By John
McDougall, M.D., July 2011
[Also read
The Starch Solution.]
What better way to poke a
sharp stick in the reader’s eye than with the word “starch”? I want to
get people’s attention and force a reaction. More importantly: “Starch”
is the correct scientific term for the foods people need to eat.
My new publisher, Rodale Inc., with a target date of April 2012, is
making great progress on my new book, The Starch Solution. The initial
manuscript has been sent to their editors.
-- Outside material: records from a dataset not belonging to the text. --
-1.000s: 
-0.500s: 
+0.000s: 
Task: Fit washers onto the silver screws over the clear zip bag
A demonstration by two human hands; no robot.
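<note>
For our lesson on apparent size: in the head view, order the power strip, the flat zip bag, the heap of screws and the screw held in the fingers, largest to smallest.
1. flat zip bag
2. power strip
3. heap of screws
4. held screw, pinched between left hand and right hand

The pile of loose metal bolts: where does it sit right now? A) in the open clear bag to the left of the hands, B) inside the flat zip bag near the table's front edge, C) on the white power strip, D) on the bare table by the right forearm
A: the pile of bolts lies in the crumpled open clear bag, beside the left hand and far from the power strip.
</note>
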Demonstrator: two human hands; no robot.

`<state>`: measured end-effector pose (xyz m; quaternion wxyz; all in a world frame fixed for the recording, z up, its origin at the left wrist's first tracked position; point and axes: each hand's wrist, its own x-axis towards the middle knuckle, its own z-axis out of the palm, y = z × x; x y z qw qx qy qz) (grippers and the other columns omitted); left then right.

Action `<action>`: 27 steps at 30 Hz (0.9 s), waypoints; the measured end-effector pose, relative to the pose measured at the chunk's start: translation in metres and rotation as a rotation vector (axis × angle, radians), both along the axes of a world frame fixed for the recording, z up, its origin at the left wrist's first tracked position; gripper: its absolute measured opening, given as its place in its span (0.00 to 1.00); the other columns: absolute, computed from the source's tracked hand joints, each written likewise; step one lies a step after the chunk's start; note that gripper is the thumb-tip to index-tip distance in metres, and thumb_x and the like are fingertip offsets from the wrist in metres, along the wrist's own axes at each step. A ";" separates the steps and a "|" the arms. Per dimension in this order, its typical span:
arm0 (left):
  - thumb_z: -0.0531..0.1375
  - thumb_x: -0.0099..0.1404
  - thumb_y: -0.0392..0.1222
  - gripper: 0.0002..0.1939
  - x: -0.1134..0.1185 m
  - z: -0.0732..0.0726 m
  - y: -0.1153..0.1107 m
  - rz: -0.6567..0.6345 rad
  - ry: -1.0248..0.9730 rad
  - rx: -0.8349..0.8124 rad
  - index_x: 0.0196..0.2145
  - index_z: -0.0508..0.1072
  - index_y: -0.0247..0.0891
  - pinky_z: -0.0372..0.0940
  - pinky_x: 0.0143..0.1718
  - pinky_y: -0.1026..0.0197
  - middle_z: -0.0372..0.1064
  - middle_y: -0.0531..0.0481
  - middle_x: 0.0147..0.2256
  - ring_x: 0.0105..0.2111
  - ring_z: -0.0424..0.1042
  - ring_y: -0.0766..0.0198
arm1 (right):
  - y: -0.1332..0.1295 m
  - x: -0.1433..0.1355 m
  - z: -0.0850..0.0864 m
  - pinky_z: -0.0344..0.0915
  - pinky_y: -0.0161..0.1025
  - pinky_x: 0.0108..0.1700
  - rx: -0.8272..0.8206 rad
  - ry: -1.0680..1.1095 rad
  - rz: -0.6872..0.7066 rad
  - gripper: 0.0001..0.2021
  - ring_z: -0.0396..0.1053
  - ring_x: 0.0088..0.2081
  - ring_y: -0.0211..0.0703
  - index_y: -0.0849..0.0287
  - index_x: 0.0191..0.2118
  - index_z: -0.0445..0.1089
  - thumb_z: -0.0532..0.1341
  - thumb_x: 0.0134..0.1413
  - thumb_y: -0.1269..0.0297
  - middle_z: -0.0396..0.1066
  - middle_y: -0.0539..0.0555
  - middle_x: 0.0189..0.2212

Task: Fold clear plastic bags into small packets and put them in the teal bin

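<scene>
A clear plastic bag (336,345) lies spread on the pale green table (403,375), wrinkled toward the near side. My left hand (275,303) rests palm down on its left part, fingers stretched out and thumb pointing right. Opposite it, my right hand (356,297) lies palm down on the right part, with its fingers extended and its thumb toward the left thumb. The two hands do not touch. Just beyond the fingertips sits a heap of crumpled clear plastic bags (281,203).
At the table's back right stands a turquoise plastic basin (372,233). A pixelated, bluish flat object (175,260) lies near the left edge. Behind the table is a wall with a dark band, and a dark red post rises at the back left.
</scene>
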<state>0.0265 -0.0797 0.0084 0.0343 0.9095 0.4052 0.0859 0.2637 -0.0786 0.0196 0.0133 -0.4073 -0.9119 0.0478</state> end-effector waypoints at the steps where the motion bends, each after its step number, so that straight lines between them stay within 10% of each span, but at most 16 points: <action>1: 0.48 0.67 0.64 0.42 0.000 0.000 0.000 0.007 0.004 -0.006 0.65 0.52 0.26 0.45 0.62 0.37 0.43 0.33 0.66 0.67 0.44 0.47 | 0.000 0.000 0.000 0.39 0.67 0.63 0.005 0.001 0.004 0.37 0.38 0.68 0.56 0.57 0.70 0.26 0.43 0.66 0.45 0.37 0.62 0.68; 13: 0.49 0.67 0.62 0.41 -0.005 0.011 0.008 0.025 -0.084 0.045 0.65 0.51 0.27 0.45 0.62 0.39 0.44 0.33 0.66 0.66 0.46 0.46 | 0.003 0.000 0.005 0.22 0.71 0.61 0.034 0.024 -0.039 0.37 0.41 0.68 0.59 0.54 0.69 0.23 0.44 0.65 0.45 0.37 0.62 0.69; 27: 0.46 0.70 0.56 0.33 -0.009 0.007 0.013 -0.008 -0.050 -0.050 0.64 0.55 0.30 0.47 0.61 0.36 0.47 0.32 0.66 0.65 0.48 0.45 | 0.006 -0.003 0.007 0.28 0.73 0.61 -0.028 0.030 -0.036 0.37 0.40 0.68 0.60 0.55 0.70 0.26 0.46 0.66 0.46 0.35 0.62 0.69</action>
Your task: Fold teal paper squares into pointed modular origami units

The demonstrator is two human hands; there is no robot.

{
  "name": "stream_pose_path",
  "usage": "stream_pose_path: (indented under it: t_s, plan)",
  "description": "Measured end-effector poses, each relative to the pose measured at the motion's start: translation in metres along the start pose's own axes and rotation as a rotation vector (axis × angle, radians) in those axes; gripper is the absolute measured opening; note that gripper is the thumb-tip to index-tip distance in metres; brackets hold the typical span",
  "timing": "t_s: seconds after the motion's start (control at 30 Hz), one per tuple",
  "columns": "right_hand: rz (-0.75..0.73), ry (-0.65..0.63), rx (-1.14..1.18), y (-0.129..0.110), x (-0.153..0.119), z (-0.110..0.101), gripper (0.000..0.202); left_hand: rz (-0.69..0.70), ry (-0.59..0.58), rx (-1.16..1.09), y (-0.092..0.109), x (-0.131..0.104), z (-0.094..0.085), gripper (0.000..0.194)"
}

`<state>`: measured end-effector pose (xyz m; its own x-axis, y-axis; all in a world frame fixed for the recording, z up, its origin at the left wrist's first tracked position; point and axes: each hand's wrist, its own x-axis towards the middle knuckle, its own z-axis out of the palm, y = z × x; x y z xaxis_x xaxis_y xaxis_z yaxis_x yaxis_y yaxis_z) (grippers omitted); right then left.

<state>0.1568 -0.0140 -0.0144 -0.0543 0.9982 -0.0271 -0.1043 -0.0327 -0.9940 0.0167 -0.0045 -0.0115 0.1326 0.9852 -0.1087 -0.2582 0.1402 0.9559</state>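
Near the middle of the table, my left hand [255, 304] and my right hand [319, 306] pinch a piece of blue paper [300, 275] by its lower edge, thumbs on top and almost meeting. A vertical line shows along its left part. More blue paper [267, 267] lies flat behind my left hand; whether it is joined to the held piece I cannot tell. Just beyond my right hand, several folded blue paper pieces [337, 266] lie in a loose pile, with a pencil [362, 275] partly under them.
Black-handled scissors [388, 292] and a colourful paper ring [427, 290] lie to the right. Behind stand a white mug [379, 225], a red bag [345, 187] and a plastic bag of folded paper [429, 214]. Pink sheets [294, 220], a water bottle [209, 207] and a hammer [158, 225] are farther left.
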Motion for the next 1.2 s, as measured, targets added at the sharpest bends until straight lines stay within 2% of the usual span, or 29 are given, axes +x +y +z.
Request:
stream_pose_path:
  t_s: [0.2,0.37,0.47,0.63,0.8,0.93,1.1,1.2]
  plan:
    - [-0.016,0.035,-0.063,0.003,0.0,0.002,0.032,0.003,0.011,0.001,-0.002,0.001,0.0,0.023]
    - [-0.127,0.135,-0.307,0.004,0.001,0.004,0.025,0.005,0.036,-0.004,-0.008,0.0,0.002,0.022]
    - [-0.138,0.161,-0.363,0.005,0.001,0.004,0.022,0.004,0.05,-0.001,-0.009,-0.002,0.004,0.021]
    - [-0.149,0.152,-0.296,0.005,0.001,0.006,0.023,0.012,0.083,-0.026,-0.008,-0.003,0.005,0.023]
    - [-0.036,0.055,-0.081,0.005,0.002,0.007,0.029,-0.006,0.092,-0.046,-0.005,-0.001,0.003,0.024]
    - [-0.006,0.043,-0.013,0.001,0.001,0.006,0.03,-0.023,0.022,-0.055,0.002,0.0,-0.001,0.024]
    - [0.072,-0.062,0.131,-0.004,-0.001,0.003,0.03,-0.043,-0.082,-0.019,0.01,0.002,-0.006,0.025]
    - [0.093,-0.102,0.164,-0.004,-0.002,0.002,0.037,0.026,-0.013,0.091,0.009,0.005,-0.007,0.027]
People continue to ask me the same questions: Why do you use the
highly inflammatory word “starch”? Why, especially, in the title of your
new book? No one will buy it. Starch is for laundry. Starch is white
glop. Starch makes you fat.
My answer: What better way to poke a sharp stick
in the reader’s eye than with the word “starch”? I want to get people’s
attention and force a reaction. More importantly: “Starch” is the
correct scientific term for the foods people need to eat.
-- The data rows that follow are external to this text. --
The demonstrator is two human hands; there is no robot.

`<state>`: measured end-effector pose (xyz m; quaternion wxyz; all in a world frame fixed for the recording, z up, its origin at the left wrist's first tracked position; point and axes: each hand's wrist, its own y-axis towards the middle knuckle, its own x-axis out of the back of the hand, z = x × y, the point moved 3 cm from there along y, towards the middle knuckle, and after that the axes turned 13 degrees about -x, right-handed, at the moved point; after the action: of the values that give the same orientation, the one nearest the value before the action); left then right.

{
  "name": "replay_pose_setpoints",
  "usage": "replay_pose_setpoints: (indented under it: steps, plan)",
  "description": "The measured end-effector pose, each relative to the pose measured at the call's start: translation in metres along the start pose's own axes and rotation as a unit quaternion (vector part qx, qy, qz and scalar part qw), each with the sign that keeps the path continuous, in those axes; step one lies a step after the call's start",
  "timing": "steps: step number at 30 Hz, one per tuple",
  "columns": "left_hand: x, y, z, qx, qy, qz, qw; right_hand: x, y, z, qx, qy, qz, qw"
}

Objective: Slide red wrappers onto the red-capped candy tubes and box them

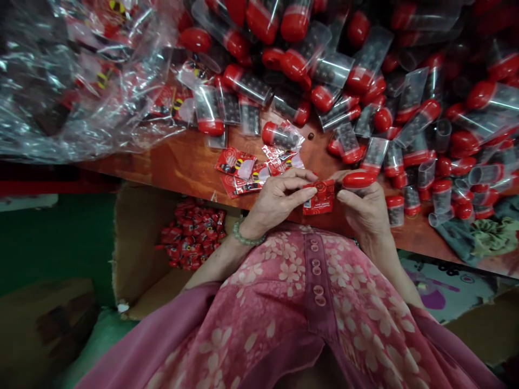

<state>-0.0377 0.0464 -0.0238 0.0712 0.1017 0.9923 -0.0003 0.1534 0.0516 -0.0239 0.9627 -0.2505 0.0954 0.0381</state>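
My left hand (279, 199), with a green bead bracelet at the wrist, pinches the left side of a small red printed packet (319, 201). My right hand (365, 208) has its fingers wrapped round a container with a red cap (359, 179); the rest of that container is hidden by the hand. Its fingertips are beside the packet's right edge. Just beyond my left hand lie several flat red packets (239, 165) with black and yellow figures. A clear tube of dark beads with a red cap (281, 135) rests on clear wrapping behind them.
Red-capped clear tubes (336, 70) are heaped across the back and right of the wooden table (174, 162). Clear plastic bags (101, 81) cover the left. Below the front edge, a cardboard box (138, 248) holds red packets (194, 232). Green cloth (492, 232) lies at right.
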Motion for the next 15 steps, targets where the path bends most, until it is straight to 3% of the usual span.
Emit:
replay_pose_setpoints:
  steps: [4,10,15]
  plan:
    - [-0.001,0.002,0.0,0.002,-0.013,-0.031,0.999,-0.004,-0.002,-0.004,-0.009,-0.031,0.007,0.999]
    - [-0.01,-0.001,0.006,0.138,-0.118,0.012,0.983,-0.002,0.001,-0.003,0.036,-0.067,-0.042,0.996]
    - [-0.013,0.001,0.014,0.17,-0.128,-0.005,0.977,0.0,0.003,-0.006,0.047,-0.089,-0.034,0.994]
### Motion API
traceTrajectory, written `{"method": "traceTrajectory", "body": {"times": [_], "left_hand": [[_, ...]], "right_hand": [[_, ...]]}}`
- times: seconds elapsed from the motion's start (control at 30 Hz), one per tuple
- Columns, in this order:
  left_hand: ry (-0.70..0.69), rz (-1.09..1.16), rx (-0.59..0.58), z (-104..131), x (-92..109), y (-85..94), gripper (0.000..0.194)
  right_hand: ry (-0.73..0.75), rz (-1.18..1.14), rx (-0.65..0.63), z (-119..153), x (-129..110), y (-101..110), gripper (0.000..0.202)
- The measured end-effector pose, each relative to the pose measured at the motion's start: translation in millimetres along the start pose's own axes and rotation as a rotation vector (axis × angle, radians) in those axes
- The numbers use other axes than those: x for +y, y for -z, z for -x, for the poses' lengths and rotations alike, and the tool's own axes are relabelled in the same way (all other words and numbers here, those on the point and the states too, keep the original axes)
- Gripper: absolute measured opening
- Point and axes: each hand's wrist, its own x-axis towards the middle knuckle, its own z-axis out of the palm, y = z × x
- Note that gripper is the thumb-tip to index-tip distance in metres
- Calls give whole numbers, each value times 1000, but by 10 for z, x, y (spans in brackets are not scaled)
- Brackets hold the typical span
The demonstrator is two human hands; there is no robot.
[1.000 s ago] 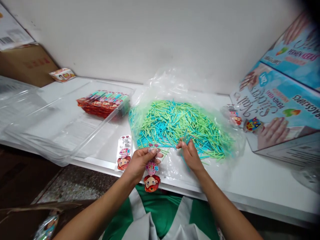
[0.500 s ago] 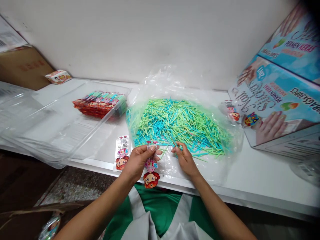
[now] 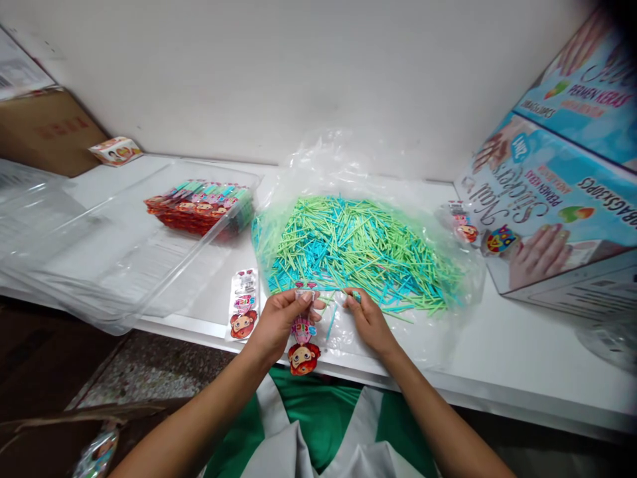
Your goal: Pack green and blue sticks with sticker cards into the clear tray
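My left hand [image 3: 283, 322] pinches the top of a small printed packet [image 3: 303, 358] with a red-haired cartoon figure, which hangs down near the table's front edge. Closed at the fingertips, my right hand [image 3: 367, 317] has a blue-green bit, seemingly the end of a thin stick, showing between thumb and fingers. Just beyond both hands spreads a heap of thin green and blue sticks [image 3: 348, 239] on a clear plastic bag [image 3: 338, 156]. One loose blue stick [image 3: 332, 323] slants between the hands. A second packet [image 3: 243, 305] lies flat left of my left hand.
A clear plastic tray [image 3: 114, 265] at left holds stacked packets [image 3: 199, 207]. Behind it are a cardboard box [image 3: 50, 133] and a small carton [image 3: 117, 151]. Large blue printed boxes [image 3: 562, 206] stand at right, near another packet [image 3: 464, 222]. A clear container [image 3: 612, 342] sits at the right edge.
My right hand has closed its fingers more and turned slightly. A blue stick now shows slanting down between the hands. My left hand keeps the packet almost in place.
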Motion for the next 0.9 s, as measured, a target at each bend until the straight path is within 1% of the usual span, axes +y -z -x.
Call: {"method": "traceTrajectory", "body": {"times": [0.17, 0.27, 0.37, 0.47, 0.57, 0.77, 0.83, 0.9], "left_hand": [[-19, -2, -10, -43, 7, -8, 30], [-42, -13, -8, -63, 16, -13, 29], [-57, -23, -12, -66, 15, -12, 29], [-46, -31, -14, -66, 7, -4, 30], [-44, -40, -9, -65, 3, 7, 31], [-61, -55, -18, -52, 2, 13, 28], [-68, -71, -31, -47, -3, 10, 28], [-72, -75, -37, -45, -11, 7, 28]], "right_hand": [[7, 21, 28, -45, -88, 60, 17], [27, -47, 40, -34, -132, 73, 12], [24, -104, 37, 24, -127, 42, 10], [0, -98, 13, 90, -92, -2, 11], [-6, -69, -49, 124, -63, -18, 14], [39, 48, -118, 116, -68, 14, 15], [49, 62, -127, 121, -84, 19, 15], [39, 24, -95, 133, -104, 21, 15]]}}
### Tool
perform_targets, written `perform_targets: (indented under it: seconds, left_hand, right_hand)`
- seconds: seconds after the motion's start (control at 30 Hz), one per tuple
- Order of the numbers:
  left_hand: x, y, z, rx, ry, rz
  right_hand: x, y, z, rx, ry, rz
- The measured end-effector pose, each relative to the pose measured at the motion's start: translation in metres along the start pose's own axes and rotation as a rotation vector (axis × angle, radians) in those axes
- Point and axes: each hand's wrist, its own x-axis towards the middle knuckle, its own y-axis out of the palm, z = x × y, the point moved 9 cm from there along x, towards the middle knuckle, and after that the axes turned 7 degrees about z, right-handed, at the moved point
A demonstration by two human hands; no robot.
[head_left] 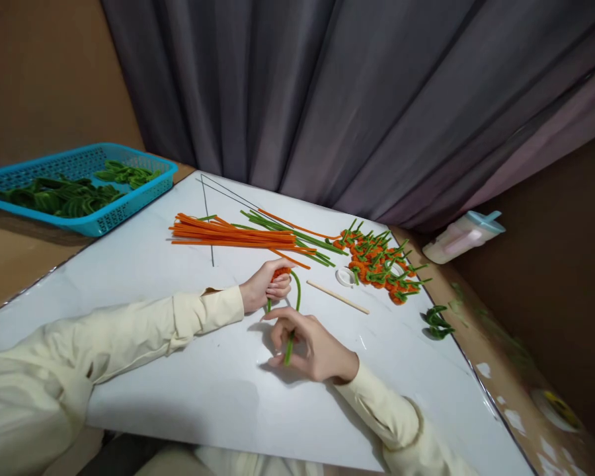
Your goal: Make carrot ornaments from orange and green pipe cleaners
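Note:
My left hand (266, 287) is closed around a small coiled orange pipe cleaner piece (280, 272), most of it hidden by the fingers. From it a green pipe cleaner (298, 291) bows out and down to my right hand (313, 345), whose curled thumb and fingers hold its lower part. A short green end also sticks out below the left hand. Just beyond lies a bundle of orange pipe cleaners (233, 235), partly over several green pipe cleaners (307, 237). To the right sits a cluster of orange coiled pieces with green stems (377, 258).
A thin wooden stick (338, 297) and a white round lid (346, 276) lie beyond my right hand. Curled green pieces (437, 322) rest near the right edge. A blue basket (99, 225) holding green pieces stands at left; a light-blue-lidded cup (459, 239) lies tilted at right.

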Motion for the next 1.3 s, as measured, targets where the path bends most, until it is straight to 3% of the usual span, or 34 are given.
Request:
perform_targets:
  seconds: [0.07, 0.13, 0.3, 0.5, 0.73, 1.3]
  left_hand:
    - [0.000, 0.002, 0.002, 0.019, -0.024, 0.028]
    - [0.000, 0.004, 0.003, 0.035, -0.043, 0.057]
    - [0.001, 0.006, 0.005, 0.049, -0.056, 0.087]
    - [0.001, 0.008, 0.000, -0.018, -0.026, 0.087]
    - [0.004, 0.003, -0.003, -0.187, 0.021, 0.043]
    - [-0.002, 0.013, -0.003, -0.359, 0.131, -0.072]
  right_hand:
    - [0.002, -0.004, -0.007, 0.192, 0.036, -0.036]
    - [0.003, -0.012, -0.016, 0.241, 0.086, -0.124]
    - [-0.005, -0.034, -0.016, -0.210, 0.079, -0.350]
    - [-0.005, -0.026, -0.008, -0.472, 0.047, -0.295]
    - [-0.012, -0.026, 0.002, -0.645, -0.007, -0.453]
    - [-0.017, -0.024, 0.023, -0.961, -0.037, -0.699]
The Scientific Journal, Starch...
Each month the international journal Starch is published with scientific
papers for the investigation, processing, and use of carbohydrates and
their derivatives for food and non-food purposes. Thus, the proper
scientific name for these high-carbohydrate, vegetarian (vegan) plants
foods is “starch.”
Until you realize that you are a starch-eater,
the solution to your health and weight problems will remain elusive.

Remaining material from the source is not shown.